The company says no client data has been breached but staff are concerned about the impact on the firm’s reputation as a cybersecurity expert, asking how it can run a data privacy case against Medibank or Optus “when we can’t even keep our own data private”.

The Slater + Gordon promotions process is usually under way now, but The Australian understands there has been no communication on that.

Usually at this time of year employees start preparing for end-of-year reviews and managers should be having conversations with their people before that, but there haven’t been any communications.

Slaters has asked the employees who forwarded the email to provide an explanation for why they did so, in a presumed attempt to track how the media became aware of it so soon after it was sent.

“Surely their focus should be on the actual investigation, not on the people in the firm who forwarded it on,” the source said.

“They’re saying the investigation is ongoing, but they need to provide an update. There’s more in the media than there has been from the firm.

“It’s hugely embarrassing for the people named in the email, but they are doing what they are told, continuing on as if it’s business as usual.
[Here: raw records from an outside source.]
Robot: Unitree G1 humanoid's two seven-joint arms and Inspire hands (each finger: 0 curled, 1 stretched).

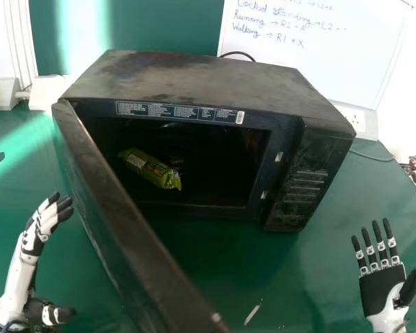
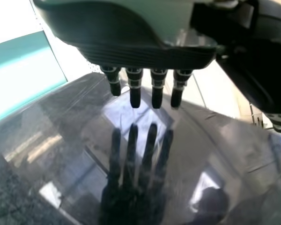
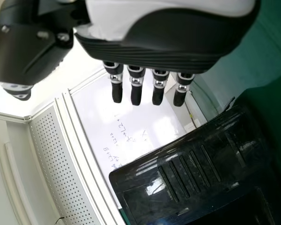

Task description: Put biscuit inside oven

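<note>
Seemingly, placement is done: the green biscuit packet (image 1: pixel 151 171) is housed inside the microwave oven (image 1: pixel 201 82), beyond the left hand (image 1: pixel 41 225) and right hand (image 1: pixel 380 290), fingers straight and parted; perhaps the door (image 1: pixel 137 232) is left to be shut.

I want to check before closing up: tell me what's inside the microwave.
A green-wrapped packet lies inside the microwave, towards the left in the head view. Whatever is beneath it is covered; the back of the cavity is too dark to make out.
</note>
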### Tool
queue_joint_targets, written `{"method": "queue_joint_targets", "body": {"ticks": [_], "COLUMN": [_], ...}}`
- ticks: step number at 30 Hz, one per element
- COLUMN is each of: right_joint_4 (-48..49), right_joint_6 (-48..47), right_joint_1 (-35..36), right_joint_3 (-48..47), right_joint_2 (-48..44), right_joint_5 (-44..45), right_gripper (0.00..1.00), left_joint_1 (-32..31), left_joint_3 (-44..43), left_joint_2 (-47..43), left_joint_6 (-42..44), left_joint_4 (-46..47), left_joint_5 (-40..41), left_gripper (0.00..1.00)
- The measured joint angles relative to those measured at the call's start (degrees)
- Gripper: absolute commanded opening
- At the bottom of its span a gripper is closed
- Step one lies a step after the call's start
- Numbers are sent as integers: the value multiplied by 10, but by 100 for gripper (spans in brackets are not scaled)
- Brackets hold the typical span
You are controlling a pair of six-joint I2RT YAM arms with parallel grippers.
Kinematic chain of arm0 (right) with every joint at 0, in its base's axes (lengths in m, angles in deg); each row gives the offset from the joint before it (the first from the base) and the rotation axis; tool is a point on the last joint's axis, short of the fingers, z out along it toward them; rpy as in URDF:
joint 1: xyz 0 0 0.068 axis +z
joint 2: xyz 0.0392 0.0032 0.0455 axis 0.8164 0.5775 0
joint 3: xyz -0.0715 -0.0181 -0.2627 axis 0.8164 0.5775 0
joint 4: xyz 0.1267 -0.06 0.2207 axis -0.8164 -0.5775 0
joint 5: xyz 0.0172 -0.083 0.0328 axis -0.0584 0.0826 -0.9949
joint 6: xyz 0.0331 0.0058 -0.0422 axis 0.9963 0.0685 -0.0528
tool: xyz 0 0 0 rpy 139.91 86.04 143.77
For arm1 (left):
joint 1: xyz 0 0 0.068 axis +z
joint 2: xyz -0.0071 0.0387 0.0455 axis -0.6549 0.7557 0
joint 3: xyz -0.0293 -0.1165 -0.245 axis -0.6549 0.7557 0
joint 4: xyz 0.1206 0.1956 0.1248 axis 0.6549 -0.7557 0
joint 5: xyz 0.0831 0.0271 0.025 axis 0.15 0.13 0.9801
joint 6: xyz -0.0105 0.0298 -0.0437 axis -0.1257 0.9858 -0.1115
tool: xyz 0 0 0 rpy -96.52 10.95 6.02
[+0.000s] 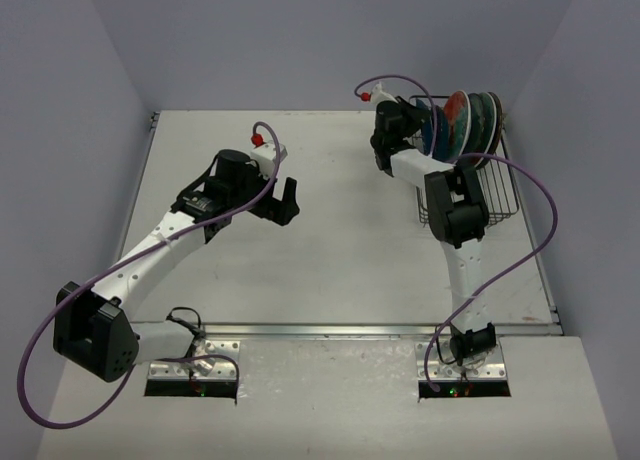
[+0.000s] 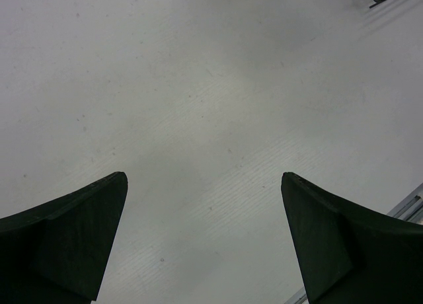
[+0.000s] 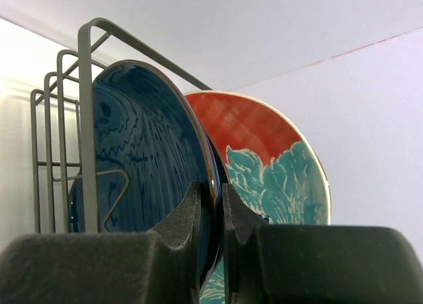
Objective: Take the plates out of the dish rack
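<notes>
On my left, the left gripper (image 2: pixel 205 178) hangs over bare table (image 1: pixel 340 260) with its jaws spread wide and nothing between them. It is well apart from the work.

Further right, the right gripper (image 3: pixel 211 205) reaches into the near end of the stack, its two fingers pressed together on the rim of the dark blue plate (image 3: pixel 145 152). That plate stands on edge at the far end of the dish rack (image 1: pixel 503 195), at the table's far right corner. Just behind it stands the red-orange plate (image 3: pixel 264 152), with a teal pattern on its face.

From above I count four plates, all upright and close together: the blue one, the red-orange one, a teal-green plate (image 1: pixel 480 115), and what looks like a dark one last, though those far two overlap and I may be miscounting. There is one rack.

I judge these plates stiff, glazed, slick and breakable, with some weight. A firm pinch on the rim, as now, seems the right hold.
</notes>
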Motion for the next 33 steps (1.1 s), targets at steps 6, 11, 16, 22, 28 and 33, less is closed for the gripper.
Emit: {"method": "queue_joint_targets", "body": {"ticks": [6,11,16,22,28,33], "right_joint_4": [14,41,74,104,41,-157], "right_joint_6": [-26,-61,-91,-131,-95,53], "right_joint_1": [2,6,7,18,25,21], "right_joint_3": [-1,-16,-18,-18,-18,-61], "right_joint_2": [0,-6,-18,-33,-82,-137], "right_joint_5": [0,5,6,5,6,0], "right_gripper": [0,0,0,0,0,0], "left_joint_1": [0,2,7,11,22,26], "left_joint_3": [0,0,0,-6,-8,-8], "left_joint_2": [0,-2,-2,-2,-8,-21], "left_joint_6": [0,0,0,-3,-16,-20], "left_joint_4": [-2,-2,-2,-6,-6,-5], "left_joint_5": [1,2,2,2,-5,-18], "left_gripper": [100,100,100,100,100,100]}}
The Slaters leadership group is meeting every other day – it was every day, now it’s every other day.”

In the meantime, Ruiz-Matthyssen is privately seething over what she feels was a failure by the firm to quickly and decisively state she was not ­involved, which allowed the crisis to escalate despite clear early indications the email had been ­manipulated.

Ruiz-Matthyssen believes Slater + Gordon made her “the sacrificial lamb” and is set to sue her former employer.

Legal sources said she may have a strong case, given the firm’s apparent failure to guard both its payroll information and its email system, allowing an outside email account to blind-copy hundreds of staff with sensitive information.

One legal source told The Australian: “They allowed this to get out of hand. Basic due diligence wasn’t done before they threw someone under the bus. Her reputation had been all but destroyed by the end of Friday morning.”

The vaunted law firm faces a long battle ahead to ensure its own reputation doesn’t meet the same fate, a path that will only get harder until it can answer the question: Who sent the email?